Work at SourceForge, help us to make it a better place! We have an immediate need for a Support Technician in our San Francisco or Denver office.

Close

CVS current?

Lacan
2005-11-16
2013-05-28
  • Lacan
    Lacan
    2005-11-16

    Hi,

    You said 1 year ago:

    "Import/export will change quite a bit (see below). However, the main functionality will stay as it is today. Improvement of import/export capabilities is our main priority, right now. Additionally, we're planning..."

    What's the status of this today?? I have noticed that this is indeed one of RefBase's greatest weakness. Importing ref's from major sources like PubMed and ISI WoS, for example. I am indeed interested in helping out here if possible...

    -joachim-

     
  • Import is still the most wanted feature addition to refbase, from the user as well as the developer perspective. However, not much has happend due to a variety of reasons.

    On the programming side, we'd like to provide a standard import interface (such as a standardized PHP array or object structure). This would enable developers of the different bibliophile projects to  develop importers that would be interchangable. I've started to work on such a standard interface but haven't found time to make the actual proposal on the bibliophile developers list. Although these standardization efforts delay things, I consider it very important.

    Additionally, we'd like to provide a MODS XML importer right from the start, i.e. don't hack our own BibTeX/Endnote/RIS/ISI/PubMed importers. Instead, we'd like to integrate bibutils for import, similar to the current export integration. By using bibutils in combination with a MODS XML importer we'd immediately gain support for all of the above mentioned formats. So this is where we want to go. Drawback is that this requires more development effort.

    If we could at least agree on the standard PHP interface mentioned above then others could start hacking there own stuff.

    Matthias

     
  • Lacan
    Lacan
    2005-11-17

    Hi Matthias,

    That sounds really great and is indeed a feature that will be needed, but I have a slightly different solution to the problem. And instead of keeping it secret I'll just spill my guts here.

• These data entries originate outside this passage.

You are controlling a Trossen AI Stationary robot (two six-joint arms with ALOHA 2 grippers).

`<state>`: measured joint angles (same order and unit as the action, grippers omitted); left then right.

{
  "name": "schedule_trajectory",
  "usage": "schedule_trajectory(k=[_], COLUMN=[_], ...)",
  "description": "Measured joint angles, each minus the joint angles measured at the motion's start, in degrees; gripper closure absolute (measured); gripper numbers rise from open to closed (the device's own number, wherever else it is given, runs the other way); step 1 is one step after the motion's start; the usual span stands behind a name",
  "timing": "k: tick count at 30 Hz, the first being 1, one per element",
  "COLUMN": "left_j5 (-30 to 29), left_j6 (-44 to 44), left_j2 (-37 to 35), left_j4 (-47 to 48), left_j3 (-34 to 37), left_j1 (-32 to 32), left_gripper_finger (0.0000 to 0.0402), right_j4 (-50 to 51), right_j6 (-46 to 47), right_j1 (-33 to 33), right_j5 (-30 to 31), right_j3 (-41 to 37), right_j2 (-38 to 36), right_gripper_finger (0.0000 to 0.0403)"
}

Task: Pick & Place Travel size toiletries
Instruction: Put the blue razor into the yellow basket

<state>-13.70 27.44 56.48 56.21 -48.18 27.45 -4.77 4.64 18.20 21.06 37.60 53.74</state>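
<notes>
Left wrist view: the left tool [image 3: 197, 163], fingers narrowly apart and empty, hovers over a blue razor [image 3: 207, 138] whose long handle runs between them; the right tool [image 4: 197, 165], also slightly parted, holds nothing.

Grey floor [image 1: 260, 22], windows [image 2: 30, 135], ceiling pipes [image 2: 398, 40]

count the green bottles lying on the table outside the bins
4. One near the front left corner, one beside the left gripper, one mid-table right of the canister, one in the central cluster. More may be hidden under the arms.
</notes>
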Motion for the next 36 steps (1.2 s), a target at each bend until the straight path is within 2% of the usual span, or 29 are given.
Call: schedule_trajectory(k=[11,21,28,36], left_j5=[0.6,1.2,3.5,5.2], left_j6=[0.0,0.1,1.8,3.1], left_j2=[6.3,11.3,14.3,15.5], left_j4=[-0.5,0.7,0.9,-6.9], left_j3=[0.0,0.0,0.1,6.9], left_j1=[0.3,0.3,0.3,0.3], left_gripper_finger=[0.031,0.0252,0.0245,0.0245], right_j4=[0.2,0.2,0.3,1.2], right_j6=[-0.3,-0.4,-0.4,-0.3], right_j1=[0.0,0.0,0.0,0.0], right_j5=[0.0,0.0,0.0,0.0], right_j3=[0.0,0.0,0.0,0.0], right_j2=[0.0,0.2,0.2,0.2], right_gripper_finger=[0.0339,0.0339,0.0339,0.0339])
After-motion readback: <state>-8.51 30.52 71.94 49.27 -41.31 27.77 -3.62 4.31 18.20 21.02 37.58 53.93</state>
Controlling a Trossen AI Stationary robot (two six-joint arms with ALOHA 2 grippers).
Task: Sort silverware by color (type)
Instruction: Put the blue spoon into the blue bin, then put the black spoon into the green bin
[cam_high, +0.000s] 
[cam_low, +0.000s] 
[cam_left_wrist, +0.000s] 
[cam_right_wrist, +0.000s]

    Consider the following scenario most common to researchers: 1) Read about something interesting someone has been doing and take down their name and search ISI, DOI, or directly on journal. 2) Find the interesting article and immediately download the PDF for that. 3) [Heres the problem] Copy down all reference info and locaztions to your favourite Literature program or website (Like RefWorks, Connotea, RefBase etc.)

    This takes time, and effort.

    My Solution(s): 

    1) Drag and drop the PDF to RefBase. Then RefBase will automagically extract the DOI reference number from the PDF and go to "http://dx.doi.org/" and extract the required fields and input them to RefBase with the PDF. Done!

    2) In case there is no DOI: Go to article abstract (like in ISI or PubMed) "cut" the article abstract text and "paste" it into your RefBase text parser box, which will then extract the fields. The drag and drop your downloaded PDF to another entry field. Done!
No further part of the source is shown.